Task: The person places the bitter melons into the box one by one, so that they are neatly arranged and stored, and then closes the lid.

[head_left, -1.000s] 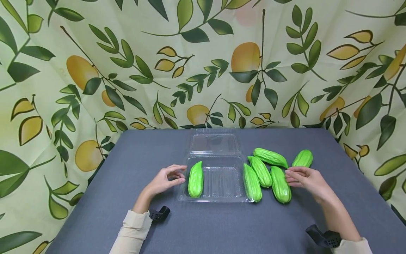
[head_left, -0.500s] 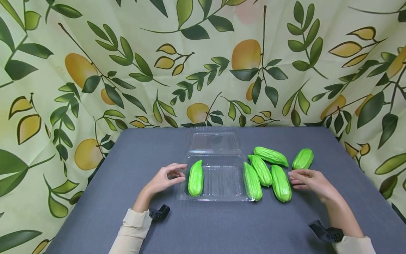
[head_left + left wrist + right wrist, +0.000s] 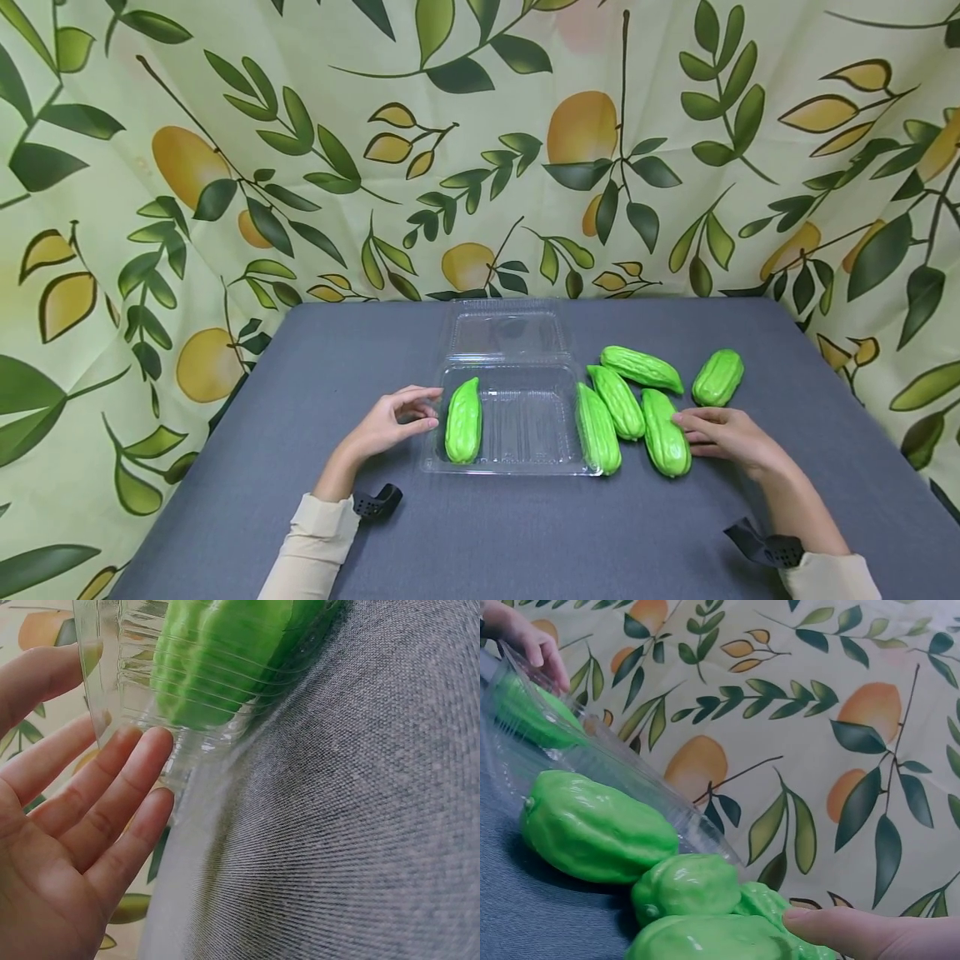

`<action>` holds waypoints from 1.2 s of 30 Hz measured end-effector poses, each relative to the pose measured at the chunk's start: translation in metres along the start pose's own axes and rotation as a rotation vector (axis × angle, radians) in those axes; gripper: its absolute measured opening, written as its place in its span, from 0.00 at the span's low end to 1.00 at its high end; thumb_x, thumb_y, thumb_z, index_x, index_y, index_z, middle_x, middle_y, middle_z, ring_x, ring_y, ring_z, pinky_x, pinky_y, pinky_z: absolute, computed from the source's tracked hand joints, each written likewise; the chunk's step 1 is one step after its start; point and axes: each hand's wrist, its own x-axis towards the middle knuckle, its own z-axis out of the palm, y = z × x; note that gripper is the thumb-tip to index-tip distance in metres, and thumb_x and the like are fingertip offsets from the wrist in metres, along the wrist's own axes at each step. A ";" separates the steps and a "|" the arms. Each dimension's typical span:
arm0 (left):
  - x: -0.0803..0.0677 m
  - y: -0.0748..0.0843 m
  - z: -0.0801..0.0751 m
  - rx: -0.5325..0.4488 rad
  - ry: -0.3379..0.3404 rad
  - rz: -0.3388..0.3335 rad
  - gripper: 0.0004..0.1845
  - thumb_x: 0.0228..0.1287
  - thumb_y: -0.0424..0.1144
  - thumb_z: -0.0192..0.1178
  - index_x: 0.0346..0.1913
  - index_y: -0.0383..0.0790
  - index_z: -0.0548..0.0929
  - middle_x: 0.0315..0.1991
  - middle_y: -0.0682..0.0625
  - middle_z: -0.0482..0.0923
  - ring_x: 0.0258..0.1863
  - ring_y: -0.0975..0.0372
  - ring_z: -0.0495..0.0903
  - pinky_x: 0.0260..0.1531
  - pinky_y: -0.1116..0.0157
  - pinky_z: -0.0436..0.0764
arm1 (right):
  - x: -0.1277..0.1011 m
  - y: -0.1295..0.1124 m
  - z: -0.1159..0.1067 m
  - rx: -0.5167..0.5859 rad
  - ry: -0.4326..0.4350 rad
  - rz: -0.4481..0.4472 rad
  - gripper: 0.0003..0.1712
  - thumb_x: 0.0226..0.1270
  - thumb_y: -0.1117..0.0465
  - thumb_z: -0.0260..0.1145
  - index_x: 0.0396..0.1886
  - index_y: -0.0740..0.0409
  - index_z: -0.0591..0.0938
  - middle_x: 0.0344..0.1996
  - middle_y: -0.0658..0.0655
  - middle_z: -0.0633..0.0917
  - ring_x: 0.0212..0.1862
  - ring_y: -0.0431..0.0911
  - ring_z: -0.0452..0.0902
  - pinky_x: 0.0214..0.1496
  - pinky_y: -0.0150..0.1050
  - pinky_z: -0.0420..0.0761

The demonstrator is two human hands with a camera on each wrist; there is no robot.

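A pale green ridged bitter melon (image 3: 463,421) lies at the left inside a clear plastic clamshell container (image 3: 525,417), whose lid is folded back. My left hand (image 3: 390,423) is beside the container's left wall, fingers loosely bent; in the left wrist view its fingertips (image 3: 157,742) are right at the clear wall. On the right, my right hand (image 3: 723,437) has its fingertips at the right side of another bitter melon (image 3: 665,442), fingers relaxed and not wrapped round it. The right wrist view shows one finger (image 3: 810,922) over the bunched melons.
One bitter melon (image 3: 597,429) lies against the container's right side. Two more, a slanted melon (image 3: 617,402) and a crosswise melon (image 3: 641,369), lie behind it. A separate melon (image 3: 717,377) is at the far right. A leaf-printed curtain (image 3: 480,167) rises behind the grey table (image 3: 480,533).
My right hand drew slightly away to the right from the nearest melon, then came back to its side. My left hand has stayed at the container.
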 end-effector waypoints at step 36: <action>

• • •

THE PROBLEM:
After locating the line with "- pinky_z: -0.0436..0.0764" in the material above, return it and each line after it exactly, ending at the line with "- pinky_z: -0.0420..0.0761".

WRITTEN SOLUTION:
  - pinky_z: -0.0436..0.0764
arm1 (right):
  - x: -0.1277..0.1011 m
  - y: -0.1295..0.1124 m
  - z: -0.1159..0.1067 m
  - rx: -0.5167..0.5859 rad
  - ry: -0.4326..0.4350 rad
  - rz: -0.4481..0.4472 rad
  - gripper: 0.0003..0.1712
  - thumb_x: 0.0226..0.1270
  - thumb_y: -0.1117..0.0465
  - thumb_z: -0.0260..0.1145
  - index_x: 0.0396..0.1886
  - index_y: -0.0740..0.0409
  - index_z: -0.0591..0.0938
  - middle_x: 0.0344..0.1996
  - middle_y: -0.0658..0.0655
  - middle_z: -0.0633..0.0917
  - ring_x: 0.0212..0.1862
  - ring_y: -0.0431..0.0911
  - ring_z: -0.0452..0.0902
  - pinky_x: 0.0214..0.1496
  - pinky_y: -0.0150..0.1050
  - pinky_z: -0.0420..0.0761

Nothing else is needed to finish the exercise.